Certainly I realize nothing’s perfect, but your place of employment, where you spend 40 or 50 or nowadays 60 hours a week, shouldn’t be dysfunctional either. I don’t expect a picnic; that’s why it’s called work. But so many good news people I talk to fully hate going to their jobs. And the fact that most newsrooms aren’t even 60 degrees doesn’t help matters.
There’s been no shortage of talk the last few years of the great changes impacting in the industry. Technology is certainly at the forefront of the new frontier, but what about the other changes? The great managers are those who can do more with less, but in the current climate, where staffs have been gutted and gutted again, is it a legitimate expectation to not only try to maintain the same level of productivity, but to increase it? Having editors write scripts isn’t resourceful; it’s just a good way to turn out bad copy in most cases, and perhaps miss slots. It’s one thing to build a staff of multi-tooled storytellers, but in some cases you just have to be realistic.

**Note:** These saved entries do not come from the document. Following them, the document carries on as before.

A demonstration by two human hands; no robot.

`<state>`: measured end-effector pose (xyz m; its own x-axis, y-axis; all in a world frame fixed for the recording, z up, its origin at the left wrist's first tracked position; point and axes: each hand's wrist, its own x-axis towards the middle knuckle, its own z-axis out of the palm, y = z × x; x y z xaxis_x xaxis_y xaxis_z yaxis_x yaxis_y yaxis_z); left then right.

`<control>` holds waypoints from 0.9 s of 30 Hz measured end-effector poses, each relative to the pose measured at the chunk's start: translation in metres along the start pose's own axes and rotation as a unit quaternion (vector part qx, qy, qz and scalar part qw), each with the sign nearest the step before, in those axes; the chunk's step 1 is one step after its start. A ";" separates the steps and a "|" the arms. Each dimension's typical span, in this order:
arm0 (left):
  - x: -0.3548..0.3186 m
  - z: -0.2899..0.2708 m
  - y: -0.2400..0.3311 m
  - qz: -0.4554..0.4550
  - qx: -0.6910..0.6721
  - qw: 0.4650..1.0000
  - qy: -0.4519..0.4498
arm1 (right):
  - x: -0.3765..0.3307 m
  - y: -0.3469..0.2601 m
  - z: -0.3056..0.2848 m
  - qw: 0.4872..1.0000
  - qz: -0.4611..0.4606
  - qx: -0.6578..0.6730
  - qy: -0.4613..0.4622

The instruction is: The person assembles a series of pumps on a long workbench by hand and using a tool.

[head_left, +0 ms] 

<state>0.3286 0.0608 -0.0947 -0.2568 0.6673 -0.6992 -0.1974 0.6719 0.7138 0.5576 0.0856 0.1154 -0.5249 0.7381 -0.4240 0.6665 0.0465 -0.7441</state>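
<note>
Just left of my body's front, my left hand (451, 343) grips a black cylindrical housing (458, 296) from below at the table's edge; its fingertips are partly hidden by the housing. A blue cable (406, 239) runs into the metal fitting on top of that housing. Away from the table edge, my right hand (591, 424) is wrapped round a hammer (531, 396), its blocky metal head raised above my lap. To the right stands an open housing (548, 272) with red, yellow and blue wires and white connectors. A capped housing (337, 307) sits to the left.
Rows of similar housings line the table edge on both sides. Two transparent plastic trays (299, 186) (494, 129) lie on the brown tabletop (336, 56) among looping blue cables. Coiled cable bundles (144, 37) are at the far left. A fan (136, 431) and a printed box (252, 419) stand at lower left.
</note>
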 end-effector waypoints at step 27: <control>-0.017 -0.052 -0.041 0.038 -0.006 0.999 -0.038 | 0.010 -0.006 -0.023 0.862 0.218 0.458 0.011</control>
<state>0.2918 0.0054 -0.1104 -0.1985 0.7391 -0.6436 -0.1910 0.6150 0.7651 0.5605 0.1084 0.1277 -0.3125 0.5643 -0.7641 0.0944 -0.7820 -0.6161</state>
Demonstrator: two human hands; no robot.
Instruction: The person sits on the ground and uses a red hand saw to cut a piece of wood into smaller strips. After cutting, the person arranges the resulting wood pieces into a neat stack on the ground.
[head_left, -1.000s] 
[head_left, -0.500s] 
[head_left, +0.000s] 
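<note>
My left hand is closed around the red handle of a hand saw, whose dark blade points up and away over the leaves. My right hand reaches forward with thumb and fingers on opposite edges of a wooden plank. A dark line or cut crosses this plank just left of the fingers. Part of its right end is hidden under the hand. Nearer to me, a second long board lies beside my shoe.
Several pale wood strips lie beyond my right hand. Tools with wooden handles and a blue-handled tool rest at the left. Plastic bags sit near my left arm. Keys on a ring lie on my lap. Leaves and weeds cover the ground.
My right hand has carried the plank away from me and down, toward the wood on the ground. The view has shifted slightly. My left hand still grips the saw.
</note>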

Maybe it’s CNN’s fault for starting round-the-clock news two decades ago. Like any TV trend, everybody else — national and even local — played follow the leader. And like any fad, TV or not, we gobble it up, shove it down our customers’ throats, try to make as much money as possible as quickly as possible, then try to stretch it out and fatten our pockets for as long as possible, and then act surprised that blue skies aren’t forever. We flatter ourselves into thinking we’re more important than we really are. Does the makeup-cake reporter really need to tag out of her story with driver-safety tips like “wear your seat belt and obey traffic signals and signs” a couple hours after yourtown’s latest fatal car accident?
At this point, it doesn’t matter who’s to blame. The damage has been done, and while exciting changes in technology hog the ink in the trade pubs, other changes in humans will be just as critical if the industry is to survive.